Cas's nose wrinkles in confusion, but he cracks a shy smile anyway. “I've done it before,” he answers, shouldering the other duffle, “and I believe you made a similar reference then as well.”

Dean studies his friend's face for a long minute, lets himself acknowledge the quiet earnestness in the angel's eyes. The guy's trying so damn hard, would it kill him at least make an effort in return? “Okay then,” he sighs. “Romulan us into this place.”

\- - - - - - - - - - - - - - - - - 

Everything, _everything_ in the hotel gives off this feeling of never before having been touched by human hands. It's rich, not in an opulent, classic-movie-era-mansion sort of way, but in its sparseness: clean lines, minimalist color schemes, weirdly-shaped armchairs which are probably influenced by some design movement Sam would know the name of. They're also disappointingly uncomfortable, which doesn't make sense to Dean. The beds, on the other hand, he can tell just by looking are going to be _amazing_.

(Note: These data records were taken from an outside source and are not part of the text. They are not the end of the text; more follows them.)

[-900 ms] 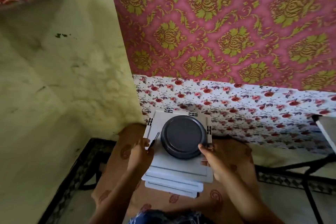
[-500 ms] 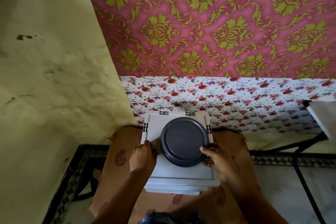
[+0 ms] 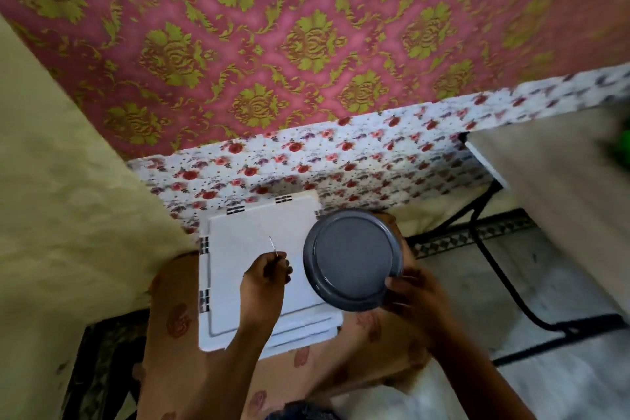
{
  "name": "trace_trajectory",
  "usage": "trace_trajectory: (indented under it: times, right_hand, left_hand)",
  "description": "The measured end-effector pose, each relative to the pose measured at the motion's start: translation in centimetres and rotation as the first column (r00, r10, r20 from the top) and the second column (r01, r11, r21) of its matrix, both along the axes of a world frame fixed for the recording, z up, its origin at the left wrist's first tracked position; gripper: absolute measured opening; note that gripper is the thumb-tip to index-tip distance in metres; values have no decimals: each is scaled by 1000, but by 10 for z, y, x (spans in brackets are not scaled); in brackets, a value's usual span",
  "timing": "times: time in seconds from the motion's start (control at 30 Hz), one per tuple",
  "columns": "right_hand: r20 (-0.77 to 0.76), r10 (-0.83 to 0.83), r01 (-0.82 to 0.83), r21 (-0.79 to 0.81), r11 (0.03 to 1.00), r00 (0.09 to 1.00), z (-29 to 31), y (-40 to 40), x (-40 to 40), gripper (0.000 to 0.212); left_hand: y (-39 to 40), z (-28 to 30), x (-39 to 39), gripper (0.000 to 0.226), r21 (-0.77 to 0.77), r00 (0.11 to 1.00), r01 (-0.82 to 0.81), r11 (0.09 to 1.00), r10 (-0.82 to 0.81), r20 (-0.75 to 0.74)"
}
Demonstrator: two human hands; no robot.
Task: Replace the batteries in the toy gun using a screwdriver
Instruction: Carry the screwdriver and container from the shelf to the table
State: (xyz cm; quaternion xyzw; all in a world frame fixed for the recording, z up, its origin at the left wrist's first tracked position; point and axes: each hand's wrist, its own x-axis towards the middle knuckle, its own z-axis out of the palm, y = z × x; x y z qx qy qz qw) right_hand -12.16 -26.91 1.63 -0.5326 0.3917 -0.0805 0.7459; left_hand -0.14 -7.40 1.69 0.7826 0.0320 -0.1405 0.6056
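My left hand (image 3: 264, 278) grips a small screwdriver (image 3: 273, 246); its thin metal shaft points up and away over the white plastic box lid (image 3: 245, 232). My right hand (image 3: 414, 297) holds a round dark grey container (image 3: 353, 259) by its near right rim, lifted off the white box and to its right. The toy gun is mostly out of view; only a blurred green shape (image 3: 622, 147) shows at the far right edge on the table, and I cannot tell what it is.
The white boxes are stacked on a brown patterned cushion (image 3: 170, 317) in the corner. A yellowish wall (image 3: 51, 198) stands at left, pink patterned wallpaper behind. A grey table (image 3: 552, 174) with black metal legs (image 3: 501, 269) stands at right on a pale floor.
My right hand lifted the grey container off the white box and moved it right. My left hand raised the screwdriver above the lid. The view swung right and came closer.
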Motion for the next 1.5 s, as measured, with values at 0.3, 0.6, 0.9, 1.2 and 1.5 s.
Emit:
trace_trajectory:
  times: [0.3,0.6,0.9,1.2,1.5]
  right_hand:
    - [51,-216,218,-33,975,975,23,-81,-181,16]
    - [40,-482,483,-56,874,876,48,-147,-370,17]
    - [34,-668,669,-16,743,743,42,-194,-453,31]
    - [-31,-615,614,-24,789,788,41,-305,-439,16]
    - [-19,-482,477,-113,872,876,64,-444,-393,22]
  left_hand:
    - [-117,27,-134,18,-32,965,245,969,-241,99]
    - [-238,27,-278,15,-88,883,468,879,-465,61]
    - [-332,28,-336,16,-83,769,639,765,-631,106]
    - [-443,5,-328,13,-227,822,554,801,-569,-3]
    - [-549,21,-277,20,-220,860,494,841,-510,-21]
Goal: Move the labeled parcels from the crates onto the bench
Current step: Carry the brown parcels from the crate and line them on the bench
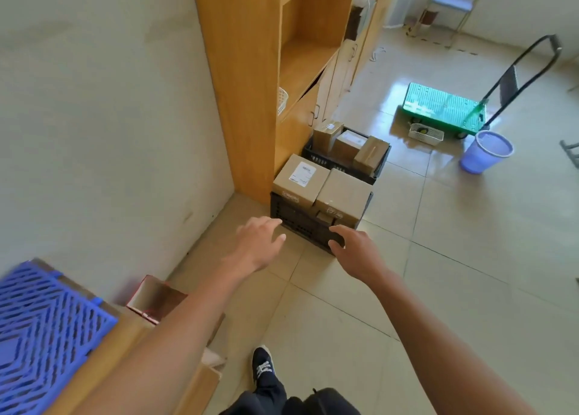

Cas is examining the tiny bottles of shampoo and lotion carefully arranged by the sink, squinting at the ingredient lists as if there's going to be a test tomorrow. Dean's much more interested in the _other_ tiny bottles, the ones lined up in the fridge, although after a long look he closes the door in resignation. He'd just add the charge to the credit card, not a problem, but after Cas's lecture on 'proper hydration' earlier in the day, he's not going to push the issue now, not when he's trying to play nice and keep this evening as awkward-confrontation-free as possible.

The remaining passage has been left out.